=== Activity ===
Which lines below contain the word "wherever"? Copy each of them.

Stored items from a collection:
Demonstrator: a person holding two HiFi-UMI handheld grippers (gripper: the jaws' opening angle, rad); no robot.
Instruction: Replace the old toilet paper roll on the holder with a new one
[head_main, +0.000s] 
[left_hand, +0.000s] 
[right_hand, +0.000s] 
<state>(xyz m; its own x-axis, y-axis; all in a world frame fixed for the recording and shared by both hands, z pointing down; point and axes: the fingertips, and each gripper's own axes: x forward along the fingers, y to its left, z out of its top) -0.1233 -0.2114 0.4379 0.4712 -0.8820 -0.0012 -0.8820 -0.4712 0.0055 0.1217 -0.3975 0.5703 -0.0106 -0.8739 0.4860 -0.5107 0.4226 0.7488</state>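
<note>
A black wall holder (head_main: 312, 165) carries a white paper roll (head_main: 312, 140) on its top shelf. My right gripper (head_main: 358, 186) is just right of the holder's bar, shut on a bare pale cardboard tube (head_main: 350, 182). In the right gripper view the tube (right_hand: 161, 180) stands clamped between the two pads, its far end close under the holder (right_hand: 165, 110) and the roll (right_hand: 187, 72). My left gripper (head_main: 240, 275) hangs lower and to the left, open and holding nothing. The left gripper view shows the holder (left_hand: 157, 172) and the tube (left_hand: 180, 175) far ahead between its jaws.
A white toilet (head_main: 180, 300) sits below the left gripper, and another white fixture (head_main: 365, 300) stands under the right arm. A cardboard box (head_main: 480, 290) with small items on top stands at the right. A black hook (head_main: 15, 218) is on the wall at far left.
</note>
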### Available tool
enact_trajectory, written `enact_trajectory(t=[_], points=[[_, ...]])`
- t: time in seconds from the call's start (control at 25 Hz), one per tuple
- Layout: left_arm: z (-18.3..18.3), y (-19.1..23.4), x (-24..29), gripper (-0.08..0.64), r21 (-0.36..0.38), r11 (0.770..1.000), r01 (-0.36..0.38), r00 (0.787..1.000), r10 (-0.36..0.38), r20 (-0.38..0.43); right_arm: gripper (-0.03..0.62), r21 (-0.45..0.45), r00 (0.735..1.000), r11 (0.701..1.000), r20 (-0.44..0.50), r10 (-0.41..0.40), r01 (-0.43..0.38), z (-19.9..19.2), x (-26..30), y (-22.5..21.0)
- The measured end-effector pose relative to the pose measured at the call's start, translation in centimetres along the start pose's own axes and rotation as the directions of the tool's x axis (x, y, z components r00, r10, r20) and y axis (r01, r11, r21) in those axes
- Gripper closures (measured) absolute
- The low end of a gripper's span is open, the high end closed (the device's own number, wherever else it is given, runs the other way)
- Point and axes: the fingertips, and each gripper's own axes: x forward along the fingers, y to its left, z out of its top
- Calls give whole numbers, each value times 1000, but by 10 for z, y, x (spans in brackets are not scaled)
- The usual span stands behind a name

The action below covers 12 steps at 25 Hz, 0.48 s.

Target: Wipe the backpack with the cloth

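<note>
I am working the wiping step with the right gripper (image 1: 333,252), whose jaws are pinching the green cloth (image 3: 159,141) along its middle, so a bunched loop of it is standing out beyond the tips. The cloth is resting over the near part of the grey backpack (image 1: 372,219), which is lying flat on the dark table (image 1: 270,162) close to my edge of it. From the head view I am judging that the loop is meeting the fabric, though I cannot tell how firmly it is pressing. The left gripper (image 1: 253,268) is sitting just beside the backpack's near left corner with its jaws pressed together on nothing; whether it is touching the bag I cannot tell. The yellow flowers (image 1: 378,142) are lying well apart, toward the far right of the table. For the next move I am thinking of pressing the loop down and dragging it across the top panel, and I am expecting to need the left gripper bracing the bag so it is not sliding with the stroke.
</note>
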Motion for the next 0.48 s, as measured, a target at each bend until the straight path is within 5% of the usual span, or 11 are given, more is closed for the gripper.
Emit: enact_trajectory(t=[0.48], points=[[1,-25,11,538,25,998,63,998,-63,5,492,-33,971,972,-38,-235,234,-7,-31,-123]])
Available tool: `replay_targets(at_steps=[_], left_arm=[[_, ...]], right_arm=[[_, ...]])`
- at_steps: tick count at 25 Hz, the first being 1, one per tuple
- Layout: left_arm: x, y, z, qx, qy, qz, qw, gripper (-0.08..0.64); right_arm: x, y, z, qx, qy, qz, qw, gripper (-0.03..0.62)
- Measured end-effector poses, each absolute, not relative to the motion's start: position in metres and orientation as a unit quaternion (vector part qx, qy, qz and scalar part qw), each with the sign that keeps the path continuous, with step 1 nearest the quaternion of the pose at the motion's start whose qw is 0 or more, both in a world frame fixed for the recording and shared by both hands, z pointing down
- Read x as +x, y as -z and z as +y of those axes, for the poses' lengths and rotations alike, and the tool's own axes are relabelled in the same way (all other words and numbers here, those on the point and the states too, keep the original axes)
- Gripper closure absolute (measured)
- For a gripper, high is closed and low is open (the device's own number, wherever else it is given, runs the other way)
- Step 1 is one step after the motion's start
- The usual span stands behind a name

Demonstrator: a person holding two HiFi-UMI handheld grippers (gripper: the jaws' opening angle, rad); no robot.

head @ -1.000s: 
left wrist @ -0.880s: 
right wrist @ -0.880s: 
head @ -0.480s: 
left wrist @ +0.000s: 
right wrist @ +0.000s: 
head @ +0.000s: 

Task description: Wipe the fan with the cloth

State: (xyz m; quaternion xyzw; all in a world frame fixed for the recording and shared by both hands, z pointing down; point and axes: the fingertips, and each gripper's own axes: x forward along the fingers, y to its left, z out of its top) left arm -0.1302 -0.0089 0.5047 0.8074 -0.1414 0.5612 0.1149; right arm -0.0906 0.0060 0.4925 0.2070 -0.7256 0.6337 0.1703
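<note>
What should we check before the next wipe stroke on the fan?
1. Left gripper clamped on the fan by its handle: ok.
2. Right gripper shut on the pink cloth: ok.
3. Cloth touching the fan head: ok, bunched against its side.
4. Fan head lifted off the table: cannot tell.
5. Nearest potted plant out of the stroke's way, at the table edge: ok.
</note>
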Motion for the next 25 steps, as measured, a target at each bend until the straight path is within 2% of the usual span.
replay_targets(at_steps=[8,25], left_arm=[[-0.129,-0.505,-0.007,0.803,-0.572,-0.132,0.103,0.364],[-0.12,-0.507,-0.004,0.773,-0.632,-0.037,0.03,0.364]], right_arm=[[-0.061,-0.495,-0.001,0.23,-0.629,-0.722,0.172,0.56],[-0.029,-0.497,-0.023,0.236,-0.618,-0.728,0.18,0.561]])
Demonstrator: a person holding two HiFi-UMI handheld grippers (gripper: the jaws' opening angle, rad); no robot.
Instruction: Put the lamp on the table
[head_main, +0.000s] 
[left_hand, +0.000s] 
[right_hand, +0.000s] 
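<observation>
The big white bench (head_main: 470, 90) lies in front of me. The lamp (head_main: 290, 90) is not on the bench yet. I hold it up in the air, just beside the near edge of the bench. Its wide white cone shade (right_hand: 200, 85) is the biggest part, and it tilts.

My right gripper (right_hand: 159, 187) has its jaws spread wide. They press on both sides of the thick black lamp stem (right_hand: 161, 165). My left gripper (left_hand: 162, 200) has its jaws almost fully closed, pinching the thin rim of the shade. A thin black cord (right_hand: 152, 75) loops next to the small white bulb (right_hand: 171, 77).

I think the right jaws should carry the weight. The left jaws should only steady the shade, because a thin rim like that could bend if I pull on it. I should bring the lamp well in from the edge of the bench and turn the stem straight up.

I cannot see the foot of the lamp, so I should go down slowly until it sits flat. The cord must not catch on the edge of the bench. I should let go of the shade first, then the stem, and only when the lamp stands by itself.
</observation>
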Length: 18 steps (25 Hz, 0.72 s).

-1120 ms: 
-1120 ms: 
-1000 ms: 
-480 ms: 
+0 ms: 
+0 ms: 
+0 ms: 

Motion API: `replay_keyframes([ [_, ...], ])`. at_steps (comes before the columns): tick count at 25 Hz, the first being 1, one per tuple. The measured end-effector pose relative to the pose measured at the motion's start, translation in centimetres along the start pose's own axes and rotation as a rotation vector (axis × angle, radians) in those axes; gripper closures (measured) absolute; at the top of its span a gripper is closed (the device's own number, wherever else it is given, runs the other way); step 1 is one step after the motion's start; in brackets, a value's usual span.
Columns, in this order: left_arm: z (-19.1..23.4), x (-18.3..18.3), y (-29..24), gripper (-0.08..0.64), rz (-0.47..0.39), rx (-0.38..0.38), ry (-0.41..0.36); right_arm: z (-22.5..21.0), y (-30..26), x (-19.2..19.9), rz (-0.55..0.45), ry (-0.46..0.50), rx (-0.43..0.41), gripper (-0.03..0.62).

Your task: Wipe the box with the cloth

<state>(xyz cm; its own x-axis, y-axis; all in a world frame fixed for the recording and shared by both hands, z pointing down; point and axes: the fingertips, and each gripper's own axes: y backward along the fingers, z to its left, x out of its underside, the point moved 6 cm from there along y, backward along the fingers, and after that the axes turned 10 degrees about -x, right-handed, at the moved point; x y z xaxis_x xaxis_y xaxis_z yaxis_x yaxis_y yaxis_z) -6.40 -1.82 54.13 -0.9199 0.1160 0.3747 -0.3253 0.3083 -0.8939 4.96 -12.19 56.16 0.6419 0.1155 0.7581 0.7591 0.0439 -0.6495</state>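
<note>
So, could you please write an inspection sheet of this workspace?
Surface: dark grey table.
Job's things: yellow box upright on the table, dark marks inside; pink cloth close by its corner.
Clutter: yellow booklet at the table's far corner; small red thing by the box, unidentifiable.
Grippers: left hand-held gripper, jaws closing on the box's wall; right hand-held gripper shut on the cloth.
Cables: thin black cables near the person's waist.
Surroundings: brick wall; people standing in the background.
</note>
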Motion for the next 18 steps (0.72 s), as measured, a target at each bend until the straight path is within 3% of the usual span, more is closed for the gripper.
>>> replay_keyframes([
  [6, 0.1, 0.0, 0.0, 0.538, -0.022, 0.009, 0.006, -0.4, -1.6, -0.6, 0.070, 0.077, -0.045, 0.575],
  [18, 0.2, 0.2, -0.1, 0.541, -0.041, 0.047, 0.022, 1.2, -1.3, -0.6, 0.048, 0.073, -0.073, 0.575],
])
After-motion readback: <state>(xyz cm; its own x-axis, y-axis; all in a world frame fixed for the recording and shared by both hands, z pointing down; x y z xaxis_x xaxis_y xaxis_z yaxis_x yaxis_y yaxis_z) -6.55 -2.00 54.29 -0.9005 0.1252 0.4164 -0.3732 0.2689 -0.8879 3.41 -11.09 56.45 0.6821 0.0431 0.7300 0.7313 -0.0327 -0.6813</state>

=== Answer to this problem ===
- The low end of a gripper's span is open, the high end closed (the device's own number, wherever else it is given, runs the other way)
- For a gripper, high is closed and low is open (the device's own number, wherever else it is given, runs the other way)
Motion API: `replay_keyframes([ [_, ...], ])`. at_steps (comes before the columns): tick count at 25 Hz, the first being 1, one per tuple. The measured end-effector pose relative to the pose measured at the motion's start, translation in centimetres along the start pose's own axes and rotation as a rotation vector (axis × angle, radians) in those axes; gripper closures (measured) absolute; at the top of its span a gripper is closed (the device's own number, wherever else it is given, runs the other way); step 1 is one step after the motion's start; in brackets, a value's usual span.

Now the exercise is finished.